Romanes statt deutschem Schlager
An diesem Abend gibt es eine besondere Überraschung für das Publikum: Marianne Rosenberg wird singen. Aber keinen ihrer Schlagerklassiker wie „Er gehört zu mir“ oder „Ich bin wie du“, sondern ein Lied in Romanes, der Sprache der Sinti und Roma. Begleitet wird sie von Lulo Reinhardt, einem bekannten Jazzgitarristen und selbst Sinto. Es wird still im Publikum, und als sie die ersten Worte singt, ist jeder berührt und auf eine besondere Art betroffen. Obwohl niemand den Text verstehen kann, fühlen alle mit. Die exotisch und fremd klingenden Laute lassen ihre angenehme, hohe Stimme jetzt klagend und zerbrechlich klingen. Das kleine Podest im Veranstaltungsraum des NS-Dokumentationszentrums ist ein Wohnzimmer im Vergleich zu den großen Bühnen auf denen sie sonst singt, und eine ganz intime Atmosphäre zwischen ihr und dem Publikum entsteht.

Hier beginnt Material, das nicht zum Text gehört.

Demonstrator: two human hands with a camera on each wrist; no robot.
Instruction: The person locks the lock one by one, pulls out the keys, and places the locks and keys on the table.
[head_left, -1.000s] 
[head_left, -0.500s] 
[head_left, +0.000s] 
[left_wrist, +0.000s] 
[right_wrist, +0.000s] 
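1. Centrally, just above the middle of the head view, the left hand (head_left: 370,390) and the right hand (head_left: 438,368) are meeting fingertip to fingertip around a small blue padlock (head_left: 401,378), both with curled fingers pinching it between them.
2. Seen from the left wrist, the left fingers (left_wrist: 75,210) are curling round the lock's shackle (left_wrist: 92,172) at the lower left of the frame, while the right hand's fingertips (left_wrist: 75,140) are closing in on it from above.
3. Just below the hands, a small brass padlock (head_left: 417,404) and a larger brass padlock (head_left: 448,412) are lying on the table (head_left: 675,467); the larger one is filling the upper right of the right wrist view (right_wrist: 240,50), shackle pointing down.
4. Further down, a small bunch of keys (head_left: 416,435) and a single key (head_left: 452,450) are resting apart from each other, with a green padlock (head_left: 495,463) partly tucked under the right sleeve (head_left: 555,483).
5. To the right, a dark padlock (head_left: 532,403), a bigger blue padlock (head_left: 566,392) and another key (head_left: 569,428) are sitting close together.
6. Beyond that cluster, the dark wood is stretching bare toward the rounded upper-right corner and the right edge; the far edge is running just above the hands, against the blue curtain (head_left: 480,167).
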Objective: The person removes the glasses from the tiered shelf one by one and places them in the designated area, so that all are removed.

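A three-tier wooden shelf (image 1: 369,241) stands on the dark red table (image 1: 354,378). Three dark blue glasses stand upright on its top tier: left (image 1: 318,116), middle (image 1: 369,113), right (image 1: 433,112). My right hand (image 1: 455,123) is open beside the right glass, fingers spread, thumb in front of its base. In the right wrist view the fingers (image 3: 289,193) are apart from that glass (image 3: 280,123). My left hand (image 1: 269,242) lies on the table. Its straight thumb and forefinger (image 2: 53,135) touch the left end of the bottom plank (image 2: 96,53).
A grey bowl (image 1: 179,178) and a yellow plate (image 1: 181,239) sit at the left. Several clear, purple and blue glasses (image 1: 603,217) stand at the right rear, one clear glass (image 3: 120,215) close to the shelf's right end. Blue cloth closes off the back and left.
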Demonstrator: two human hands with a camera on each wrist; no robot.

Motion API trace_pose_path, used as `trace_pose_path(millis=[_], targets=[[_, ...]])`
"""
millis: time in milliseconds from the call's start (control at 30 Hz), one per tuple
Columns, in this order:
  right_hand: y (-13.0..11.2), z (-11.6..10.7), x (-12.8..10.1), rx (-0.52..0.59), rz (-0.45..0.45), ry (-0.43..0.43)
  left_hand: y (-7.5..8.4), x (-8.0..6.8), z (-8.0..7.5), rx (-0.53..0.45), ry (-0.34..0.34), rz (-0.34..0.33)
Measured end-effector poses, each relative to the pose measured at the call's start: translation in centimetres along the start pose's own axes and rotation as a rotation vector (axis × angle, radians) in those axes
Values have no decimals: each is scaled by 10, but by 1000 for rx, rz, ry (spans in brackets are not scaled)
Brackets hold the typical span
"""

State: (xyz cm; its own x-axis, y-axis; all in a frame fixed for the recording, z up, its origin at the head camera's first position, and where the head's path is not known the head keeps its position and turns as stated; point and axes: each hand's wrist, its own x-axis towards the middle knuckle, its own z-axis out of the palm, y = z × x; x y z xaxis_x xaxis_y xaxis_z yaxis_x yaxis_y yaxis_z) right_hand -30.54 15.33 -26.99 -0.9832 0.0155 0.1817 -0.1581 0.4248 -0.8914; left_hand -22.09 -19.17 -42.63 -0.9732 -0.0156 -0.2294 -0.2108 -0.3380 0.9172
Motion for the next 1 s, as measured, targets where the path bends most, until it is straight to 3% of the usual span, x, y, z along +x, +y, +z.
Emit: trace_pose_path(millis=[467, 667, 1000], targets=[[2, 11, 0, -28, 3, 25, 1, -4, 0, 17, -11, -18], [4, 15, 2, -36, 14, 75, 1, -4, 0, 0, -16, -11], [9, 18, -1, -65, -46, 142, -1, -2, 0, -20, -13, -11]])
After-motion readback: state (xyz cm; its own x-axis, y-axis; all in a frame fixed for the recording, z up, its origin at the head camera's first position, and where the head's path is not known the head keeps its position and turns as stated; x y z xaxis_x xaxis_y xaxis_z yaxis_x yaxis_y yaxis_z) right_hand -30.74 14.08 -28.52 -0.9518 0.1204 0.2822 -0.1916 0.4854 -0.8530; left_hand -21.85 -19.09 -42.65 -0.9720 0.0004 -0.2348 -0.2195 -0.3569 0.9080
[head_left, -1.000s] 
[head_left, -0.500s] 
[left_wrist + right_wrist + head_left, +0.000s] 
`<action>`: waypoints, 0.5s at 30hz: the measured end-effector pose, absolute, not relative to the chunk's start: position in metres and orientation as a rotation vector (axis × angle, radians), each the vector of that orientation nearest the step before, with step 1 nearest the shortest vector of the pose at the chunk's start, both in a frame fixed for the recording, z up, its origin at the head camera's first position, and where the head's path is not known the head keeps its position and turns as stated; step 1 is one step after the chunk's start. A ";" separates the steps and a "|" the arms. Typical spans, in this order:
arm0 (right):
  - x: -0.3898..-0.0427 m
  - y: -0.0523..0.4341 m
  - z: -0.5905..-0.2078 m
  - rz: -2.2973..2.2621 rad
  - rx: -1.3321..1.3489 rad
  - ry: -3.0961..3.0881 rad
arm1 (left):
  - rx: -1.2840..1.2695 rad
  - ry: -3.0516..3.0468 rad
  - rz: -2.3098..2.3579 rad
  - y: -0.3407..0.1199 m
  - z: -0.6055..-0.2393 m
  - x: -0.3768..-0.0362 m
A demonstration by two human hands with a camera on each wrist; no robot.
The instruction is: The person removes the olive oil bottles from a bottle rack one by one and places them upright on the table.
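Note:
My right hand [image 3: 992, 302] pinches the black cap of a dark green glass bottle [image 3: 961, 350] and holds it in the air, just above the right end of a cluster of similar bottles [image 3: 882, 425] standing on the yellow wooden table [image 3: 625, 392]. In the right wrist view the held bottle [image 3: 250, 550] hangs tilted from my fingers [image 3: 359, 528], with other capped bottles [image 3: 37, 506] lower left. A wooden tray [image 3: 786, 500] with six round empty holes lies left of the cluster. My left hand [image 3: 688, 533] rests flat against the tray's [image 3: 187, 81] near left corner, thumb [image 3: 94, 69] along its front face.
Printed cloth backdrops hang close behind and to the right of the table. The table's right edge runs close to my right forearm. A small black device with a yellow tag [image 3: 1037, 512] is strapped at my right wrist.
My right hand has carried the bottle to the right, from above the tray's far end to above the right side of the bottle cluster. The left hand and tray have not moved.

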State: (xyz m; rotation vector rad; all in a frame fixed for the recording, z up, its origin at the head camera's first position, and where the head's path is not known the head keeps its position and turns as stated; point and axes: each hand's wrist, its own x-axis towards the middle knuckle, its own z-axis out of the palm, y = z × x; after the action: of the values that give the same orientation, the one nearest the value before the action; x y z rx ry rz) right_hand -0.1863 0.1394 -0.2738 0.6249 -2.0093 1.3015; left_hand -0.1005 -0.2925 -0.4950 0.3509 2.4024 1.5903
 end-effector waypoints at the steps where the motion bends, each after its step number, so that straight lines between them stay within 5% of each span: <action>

„Eure Angst ist unser Mut“ – in diesem Sinne hat auch Otto Rosenberg gewirkt. Er hatte den Zentralverband für Sinti und Roma gegründet, den heute seine Tochter Petra weiterführt. Auch Marianne setzt sich offen für die Förderung und Integration von Sinti und Roma in Deutschland ein, und ist stolz auf ihre Herkunft. „Jeder ist eben anders“, sagt sie, und trifft damit das Anliegen nach Akzeptanz und Aufgeklärtheit gegenüber ethnischen Minderheiten auf den Punkt.